*** Opening Data provided ***

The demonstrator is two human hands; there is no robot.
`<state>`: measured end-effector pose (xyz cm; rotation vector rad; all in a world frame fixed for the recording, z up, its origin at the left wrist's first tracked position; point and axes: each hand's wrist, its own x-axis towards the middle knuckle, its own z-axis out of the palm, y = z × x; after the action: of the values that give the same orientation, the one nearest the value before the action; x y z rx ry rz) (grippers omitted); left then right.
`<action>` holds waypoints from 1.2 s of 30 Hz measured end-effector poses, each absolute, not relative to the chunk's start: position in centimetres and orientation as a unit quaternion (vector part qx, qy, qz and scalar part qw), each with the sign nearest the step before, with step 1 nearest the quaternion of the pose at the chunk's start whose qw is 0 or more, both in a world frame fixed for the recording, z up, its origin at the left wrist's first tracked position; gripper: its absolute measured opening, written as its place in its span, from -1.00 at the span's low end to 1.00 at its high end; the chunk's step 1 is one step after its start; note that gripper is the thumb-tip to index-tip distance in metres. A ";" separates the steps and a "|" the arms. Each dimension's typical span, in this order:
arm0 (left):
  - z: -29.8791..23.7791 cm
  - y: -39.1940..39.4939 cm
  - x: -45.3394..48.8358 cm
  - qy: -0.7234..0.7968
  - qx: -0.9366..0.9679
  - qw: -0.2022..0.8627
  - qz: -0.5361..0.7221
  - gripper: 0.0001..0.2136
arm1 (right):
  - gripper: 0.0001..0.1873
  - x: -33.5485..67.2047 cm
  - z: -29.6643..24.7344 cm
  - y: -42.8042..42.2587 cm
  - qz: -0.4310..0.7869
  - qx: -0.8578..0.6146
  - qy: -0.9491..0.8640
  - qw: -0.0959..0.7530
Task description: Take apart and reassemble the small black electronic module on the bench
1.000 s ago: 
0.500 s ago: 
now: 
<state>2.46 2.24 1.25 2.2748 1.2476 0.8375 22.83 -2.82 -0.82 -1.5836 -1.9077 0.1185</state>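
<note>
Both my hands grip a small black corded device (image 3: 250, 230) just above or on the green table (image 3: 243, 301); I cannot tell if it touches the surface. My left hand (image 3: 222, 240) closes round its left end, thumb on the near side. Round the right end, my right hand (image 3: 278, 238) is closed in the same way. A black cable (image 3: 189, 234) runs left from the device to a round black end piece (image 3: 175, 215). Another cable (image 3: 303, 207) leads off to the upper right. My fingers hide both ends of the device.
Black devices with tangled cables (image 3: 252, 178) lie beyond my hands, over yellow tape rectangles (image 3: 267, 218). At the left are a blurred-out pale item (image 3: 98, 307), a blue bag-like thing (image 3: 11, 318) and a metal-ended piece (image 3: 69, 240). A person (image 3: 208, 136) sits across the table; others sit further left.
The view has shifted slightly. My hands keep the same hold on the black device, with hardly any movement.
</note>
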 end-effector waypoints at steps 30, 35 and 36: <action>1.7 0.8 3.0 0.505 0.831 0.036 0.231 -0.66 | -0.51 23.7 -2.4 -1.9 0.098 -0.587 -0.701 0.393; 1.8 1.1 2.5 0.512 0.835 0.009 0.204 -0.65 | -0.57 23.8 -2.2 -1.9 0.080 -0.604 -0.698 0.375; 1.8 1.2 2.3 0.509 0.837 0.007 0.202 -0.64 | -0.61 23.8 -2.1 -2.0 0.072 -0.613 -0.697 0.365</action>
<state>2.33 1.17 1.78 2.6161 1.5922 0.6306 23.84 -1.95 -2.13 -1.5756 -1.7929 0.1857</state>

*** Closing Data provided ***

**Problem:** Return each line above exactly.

**Problem solution:**
The demonstrator is two human hands; there is no robot.
`<state>`: measured end-effector pose (xyz cm; rotation vector rad; all in a world frame fixed for the recording, z up, its origin at the left wrist's first tracked position; point and axes: each hand's wrist, its own x-axis towards the middle knuckle, its own z-axis out of the palm, y = z × x; after the action: of the values that give the same orientation, the one nearest the value before the action; x y z rx ry rz) (grippers omitted); left then right.
`<action>` holds waypoints from 1.2 s of 30 Hz measured end-effector poses, each absolute, not relative to the chunk's start: position in centimetres and orientation as a unit quaternion (vector part qx, qy, qz and scalar part qw), each with the sign nearest the step before, with step 1 nearest the quaternion of the pose at the chunk's start whose qw is 0 or more, both in a world frame fixed for the recording, z up, its origin at the left wrist's first tracked position; gripper: its absolute measured opening, written as its place in its span, from -1.00 at the span's low end to 1.00 at its high end; the chunk's step 1 is one step after its start; note that gripper is the thumb-tip to index-tip distance in metres. A ";" separates the steps and a "|" the arms. Each dimension's typical span, in this order:
arm0 (left):
  - z: -29.8791..23.7791 cm
  - y: -39.1940..39.4939 cm
  - x: -45.3394..48.8358 cm
  - qy: -0.7234..0.7968
  - qx: -0.9366..0.9679
  - qw: -0.2022..0.8627
  - qz: -0.5361..0.7221
  - gripper: 0.0001..0.2136
arm1 (right):
  - gripper: 0.0001..0.1873
  - x: -33.5485..67.2047 cm
  - z: -29.6643..24.7344 cm
  - y: -42.8042..42.2587 cm
  - qz: -0.4310..0.7869
  - qx: -0.8578..0.6146
  - qy: -0.9491..0.8640
  - qw: -0.0959..0.7530
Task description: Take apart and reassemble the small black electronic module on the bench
1.000 s ago: 
0.500 s ago: 
now: 
<state>2.46 2.24 1.25 2.2748 1.2476 0.8375 22.83 -2.82 -0.82 -1.5836 -1.9077 0.1185</state>
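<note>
Both my hands grip a small black corded device (image 3: 250, 230) just above or on the green table (image 3: 243, 301); I cannot tell if it touches the surface. My left hand (image 3: 222, 240) closes round its left end, thumb on the near side. Round the right end, my right hand (image 3: 278, 238) is closed in the same way. A black cable (image 3: 189, 234) runs left from the device to a round black end piece (image 3: 175, 215). Another cable (image 3: 303, 207) leads off to the upper right. My fingers hide both ends of the device.
Black devices with tangled cables (image 3: 252, 178) lie beyond my hands, over yellow tape rectangles (image 3: 267, 218). At the left are a blurred-out pale item (image 3: 98, 307), a blue bag-like thing (image 3: 11, 318) and a metal-ended piece (image 3: 69, 240). A person (image 3: 208, 136) sits across the table; others sit further left.
The view has shifted slightly. My hands keep the same hold on the black device, with hardly any movement.
</note>
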 end-effector waypoints at steps 30, 35 and 36: <action>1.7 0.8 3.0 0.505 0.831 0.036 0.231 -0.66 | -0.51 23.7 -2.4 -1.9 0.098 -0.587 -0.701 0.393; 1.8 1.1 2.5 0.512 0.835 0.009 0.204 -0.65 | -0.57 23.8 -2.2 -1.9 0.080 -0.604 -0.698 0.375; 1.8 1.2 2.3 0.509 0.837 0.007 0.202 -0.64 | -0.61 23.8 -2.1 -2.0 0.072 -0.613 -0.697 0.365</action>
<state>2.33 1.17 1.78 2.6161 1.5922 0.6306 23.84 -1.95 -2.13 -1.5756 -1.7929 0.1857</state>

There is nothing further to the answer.